これは、アレシア以上に駆け引きになれている(最近は力技以外必要としていないが)秀星が相手に取ることで、ただでさえ集中することが多いのに増やしているのだ。
難易度は高いが、難易度が低いと思ってやるよりは有意義である。
「まだアレシアはそのずらすやつを意識しないとできないだろ?だから、使おうとした時、腕が一瞬硬直する。当然、普通の突きよりも速度も威力も落ちるからな。ちょっと観察するだけですぐに分かるぞ」
「要するに……」
「まだ実用的じゃないな」
普段からモンスターしか相手しないようなものが敵に回ったとしても、上位のものが相手なら苦戦するだろう。
考えていることは悪くない。
悪くはないのだが。どこかパッとしないものだ。
とはいえ、アレシアもそこは分かっている。
「この攻撃手段を通常攻撃と同じレベルにすることが求められる。ということでしたね」
「理想としては、野球だと投げ方が全く一緒で癖も変わらないのにどんな変化球でも投げてくるような奴かな。駆け引きっていう土俵に上がらせるだけで、戦術の幅は広がる。もともと、無駄を省いて磨いてきた技術がアレシアにはあるから、『厄介な小細工』があると多少面倒なことになる」
最も、相手が一撃必殺や短期決戦狙いだと、下手に小細工を使おうとするよりは大技を叩きこむことも視野に入れる必要があるのだが。
とはいえ、この方法はなんだかんだ言って厄介である。
そもそも、アレシアの超能力を知っている者は少なく、普通に斬撃が飛んでくる上に搦め手まで使って来るのだ。

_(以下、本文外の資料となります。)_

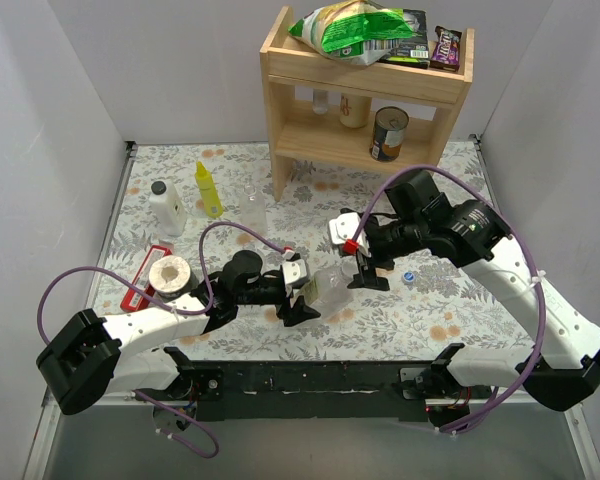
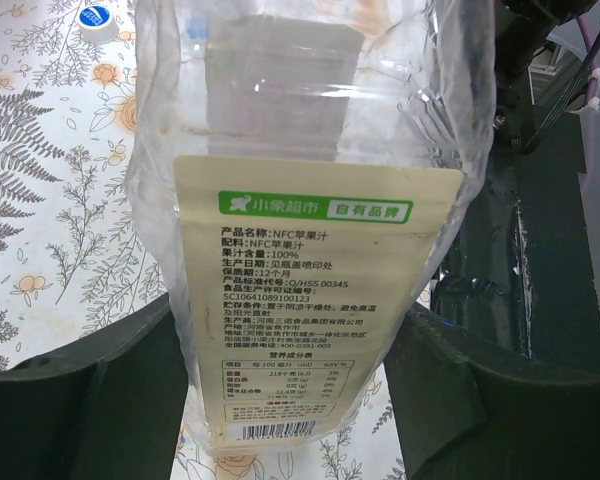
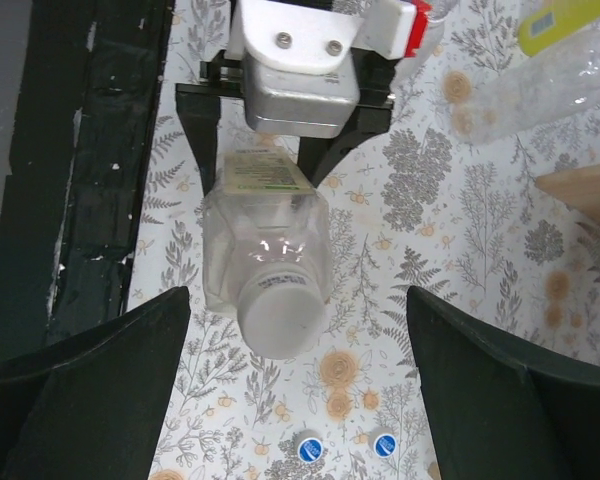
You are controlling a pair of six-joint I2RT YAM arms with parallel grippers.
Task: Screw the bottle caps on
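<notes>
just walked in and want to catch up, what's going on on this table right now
The left gripper is shut on a clear labelled bottle, holding it with its neck pointed toward the right gripper. A white cap sits on the bottle's neck; how tight it is cannot be told. The right gripper is open, its fingers spread either side of that cap without gripping it. Two blue caps lie loose on the floral table, on no bottle yet.

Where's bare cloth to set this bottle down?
Bare cloth: near the front edge, in front of the blue caps; and back right, between the wooden shelf and the wall. Crowded: back left, around the white bottle, yellow bottle and slim clear bottle, and the centre, around the held bottle.
</notes>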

どうして斬撃が飛ぶのかをまず考えてしまうのが人間であり、無駄に考えさせることで判断力は十分鈍らせることが出来る。
アレシアは秀星と違って下手に遊ぶ性格をしていないので、その段階まで入ることが出来れば問題はないだろう。
「ふーむ。かなり疲れてきてるみたいだな。休憩を挟もうか」
「はぁ、はぁ、そうですね」
疲れているのなら休憩ははさむべきだ。
ただ、その休憩中だって一応することはある。
アレシアのこの戦術において必要なのは『フォームチェック』だ。
当然、動きを全て録画しているので、それらを使って、気が付いたことを意識するのだ。
意識しながらすれば当然速度は落ちる。
だが、反復練習を繰り返して体に叩きこまなければ使えないのだ。
重要なのは、何事も自然にできるようにすることである。
あと……。
アレシアのジャージ姿。すごく新鮮である。